“Um Sonho”
A finalidade do jogo de sonho não é, pois, engendrar um “outro mundo” ou o que se poderia chamar de um “universo alternativo”. Não, ela consiste em oferecer um ponto de observação sobre o mundo – ponto de afastamento e de tensão (como acontece com a flecha no arco retesado) a partir do qual a ficção teatral pode visar, atingir, penetrar no coração do real.
Jean-Pierre Sarrazac, “Jogo de sonho: uma dramaturgia do entre-dois”
(2001, trad. Fátima Saadi)

Depois de “O Abajur Lilás”, de Plínio Marcos (2012) e de “Embarcação do Inferno” e “Floresta de Enganos”, de Gil Vicente (2016 e 2021, respectivamente), o Cendrev e A Escola da Noite voltam a juntar equipas e vontades na construção de um espectáculo.
Para as comemorações dos cinquenta anos do Centro Dramático de Évora, escolhemos trabalhar uma das mais emblemáticas obras de August Strindberg (1849-1912), dramaturgo, romancista, pintor e fotógrafo sueco sobre o qual recaem epítetos grandiosos: visionário, transgressor, revolucionário, pai do teatro moderno, precursor do expressionismo e do surrealismo, figura inspiradora de inúmeros autores contemporâneos (Adamov, Cocteau, entre outros) e do encenador e realizador Ingmar Bergman. Trabalhamos com a tradução feita em 1998, para a Cornucópia, por Cristina Reis, Luís Miguel Cintra e Melanie Mederlind, a quem muito agradecemos a respectiva autorização.

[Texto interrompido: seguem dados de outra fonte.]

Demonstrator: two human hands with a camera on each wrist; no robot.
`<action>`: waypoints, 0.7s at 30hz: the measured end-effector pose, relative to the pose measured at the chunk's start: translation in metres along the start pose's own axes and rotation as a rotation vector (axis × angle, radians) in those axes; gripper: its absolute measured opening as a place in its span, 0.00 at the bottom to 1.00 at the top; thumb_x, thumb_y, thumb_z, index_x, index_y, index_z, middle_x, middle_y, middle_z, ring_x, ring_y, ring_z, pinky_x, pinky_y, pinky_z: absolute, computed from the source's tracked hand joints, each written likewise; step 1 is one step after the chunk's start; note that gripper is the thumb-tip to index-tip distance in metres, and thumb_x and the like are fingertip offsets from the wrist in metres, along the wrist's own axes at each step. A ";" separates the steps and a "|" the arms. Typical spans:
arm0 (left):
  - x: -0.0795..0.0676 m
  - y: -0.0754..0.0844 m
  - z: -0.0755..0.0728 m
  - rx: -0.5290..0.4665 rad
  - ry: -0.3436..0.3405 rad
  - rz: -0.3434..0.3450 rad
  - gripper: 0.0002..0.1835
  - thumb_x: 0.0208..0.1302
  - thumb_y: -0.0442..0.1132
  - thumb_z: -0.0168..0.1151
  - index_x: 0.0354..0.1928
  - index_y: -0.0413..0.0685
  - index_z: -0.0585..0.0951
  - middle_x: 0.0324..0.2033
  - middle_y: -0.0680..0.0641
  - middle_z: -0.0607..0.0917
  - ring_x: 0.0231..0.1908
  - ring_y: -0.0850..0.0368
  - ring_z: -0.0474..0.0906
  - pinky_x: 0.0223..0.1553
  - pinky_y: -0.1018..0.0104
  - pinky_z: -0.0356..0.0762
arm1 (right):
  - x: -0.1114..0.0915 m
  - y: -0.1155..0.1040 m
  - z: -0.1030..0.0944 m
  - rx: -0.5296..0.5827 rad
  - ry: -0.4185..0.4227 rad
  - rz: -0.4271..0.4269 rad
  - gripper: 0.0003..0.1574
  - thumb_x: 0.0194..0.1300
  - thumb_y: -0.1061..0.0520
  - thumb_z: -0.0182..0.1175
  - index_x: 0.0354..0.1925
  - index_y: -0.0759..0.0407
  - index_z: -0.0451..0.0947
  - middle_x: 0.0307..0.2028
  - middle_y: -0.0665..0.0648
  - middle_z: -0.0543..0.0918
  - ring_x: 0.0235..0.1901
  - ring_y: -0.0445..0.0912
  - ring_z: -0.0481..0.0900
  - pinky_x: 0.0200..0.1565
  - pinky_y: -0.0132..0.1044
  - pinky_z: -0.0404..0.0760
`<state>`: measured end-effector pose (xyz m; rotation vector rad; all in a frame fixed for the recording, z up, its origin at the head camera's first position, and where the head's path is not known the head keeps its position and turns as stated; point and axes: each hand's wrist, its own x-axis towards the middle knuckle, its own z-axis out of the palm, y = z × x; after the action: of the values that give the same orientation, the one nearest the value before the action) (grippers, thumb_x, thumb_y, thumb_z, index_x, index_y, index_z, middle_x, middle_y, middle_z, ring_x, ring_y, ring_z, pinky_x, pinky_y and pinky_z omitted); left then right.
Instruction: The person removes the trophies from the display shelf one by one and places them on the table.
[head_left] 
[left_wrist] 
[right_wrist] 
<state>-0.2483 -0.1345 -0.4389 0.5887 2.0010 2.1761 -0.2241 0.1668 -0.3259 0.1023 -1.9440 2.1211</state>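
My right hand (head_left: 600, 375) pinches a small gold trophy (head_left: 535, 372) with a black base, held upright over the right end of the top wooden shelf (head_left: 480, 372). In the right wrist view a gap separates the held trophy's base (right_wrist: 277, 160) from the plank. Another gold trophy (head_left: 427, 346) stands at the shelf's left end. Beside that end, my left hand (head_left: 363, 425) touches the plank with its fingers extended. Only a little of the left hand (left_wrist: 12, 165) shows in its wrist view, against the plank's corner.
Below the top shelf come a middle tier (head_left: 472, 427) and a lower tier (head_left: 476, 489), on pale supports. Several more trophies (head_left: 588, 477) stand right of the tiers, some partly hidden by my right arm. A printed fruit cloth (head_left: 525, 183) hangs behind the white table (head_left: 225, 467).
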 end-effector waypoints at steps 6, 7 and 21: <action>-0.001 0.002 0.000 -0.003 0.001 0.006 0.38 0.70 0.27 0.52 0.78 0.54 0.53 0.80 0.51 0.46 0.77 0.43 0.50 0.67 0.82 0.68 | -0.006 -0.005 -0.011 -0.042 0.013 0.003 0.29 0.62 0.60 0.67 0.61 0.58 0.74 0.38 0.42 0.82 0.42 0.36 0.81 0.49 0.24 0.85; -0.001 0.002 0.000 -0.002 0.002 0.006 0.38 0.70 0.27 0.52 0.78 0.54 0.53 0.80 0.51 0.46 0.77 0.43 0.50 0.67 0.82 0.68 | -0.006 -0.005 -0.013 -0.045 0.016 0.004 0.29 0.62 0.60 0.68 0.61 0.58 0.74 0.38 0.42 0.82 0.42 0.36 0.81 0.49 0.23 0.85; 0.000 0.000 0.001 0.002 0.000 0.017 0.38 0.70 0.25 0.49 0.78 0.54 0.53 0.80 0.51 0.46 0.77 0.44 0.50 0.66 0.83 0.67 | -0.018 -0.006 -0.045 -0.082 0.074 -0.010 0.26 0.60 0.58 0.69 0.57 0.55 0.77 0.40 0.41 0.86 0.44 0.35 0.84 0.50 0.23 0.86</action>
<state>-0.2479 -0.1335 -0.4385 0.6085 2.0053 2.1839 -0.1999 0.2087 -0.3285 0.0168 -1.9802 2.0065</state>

“Um Sonho” foi escrita em 1901 e encenada pela primeira vez em 1907. O autor procura reproduzir em linguagem dramática a forma “incoerente, mas aparentemente lógica” como se encadeiam os acontecimentos e as personagens nos nossos sonhos. Num sonho – escreveu o próprio autor sobre esta peça – “tudo pode acontecer, tudo é possível e verosímil. O tempo e o espaço não existem. Contra um fundo insignificante de realidade, a imaginação borda novos motivos: uma mistura de recordações, acontecimentos vividos, invenções, absurdos e improvisações”.
Trata-se de uma peça em que não há “uma história”, há histórias e fragmentos que se cruzam, múltiplas personagens a co-existirem em diferentes espaços e tempos. Três anos antes, a propósito de uma outra peça sua – “Rumo a Damasco”, que o próprio considerou como o seu primeiro “jogo de sonho” – Strindberg assumia acreditar que estava a trabalhar num novo género teatral e manifestava algum receio de que o público se sentisse “desorientado” ao início. As reacções à peça, na altura e até hoje, não afastaram completamente essa preocupação do autor.
Interessa-nos neste texto a profundidade do olhar sobre a condição humana. Sem ignorarmos nem o contexto em que a peça foi escrita nem a pungência com que a actualidade nos agride todos os dias, encontramos nas personagens que por aqui vagueiam temas intemporais, intrinsecamente humanos (e sociais): o amor, o individualismo, a mesquinhez, o endividamento, a solidão, a pobreza, as desigualdades, a liberdade, a doença, a guerra, o sofrimento, a vida, a morte. Como se uma câmara nos filmasse e nos devolvesse, em espelho, o conjunto de misérias de que também somos feitos – Os seres humanos metem dó, repete A Filha.
Esse é o exercício teatral, que nunca deixa de ser político, mas no qual não cabe a pretensão de indicar qualquer caminho ou solução redentora.
Num inquérito feito em 1899 (traduzido e publicado pelo Teatro Nacional São João em 2023, no manual de leitura do espectáculo “Um Sonho”, com encenação de Bruno Bravo), perguntaram a August Strindberg: “Que reforma social mais gostaria de ver implementada?”. A resposta: “O desarmamento”.